:: What you need to do ::
Here is a listing; work out how many of its lines contain the word "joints", and state only that number.
----
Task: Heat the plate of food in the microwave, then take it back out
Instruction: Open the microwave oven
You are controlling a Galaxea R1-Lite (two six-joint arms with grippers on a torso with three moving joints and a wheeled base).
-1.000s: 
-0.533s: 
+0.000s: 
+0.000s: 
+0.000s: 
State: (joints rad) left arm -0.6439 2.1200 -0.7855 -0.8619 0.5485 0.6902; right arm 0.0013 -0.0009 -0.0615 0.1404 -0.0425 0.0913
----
:: Reply to the task ::
2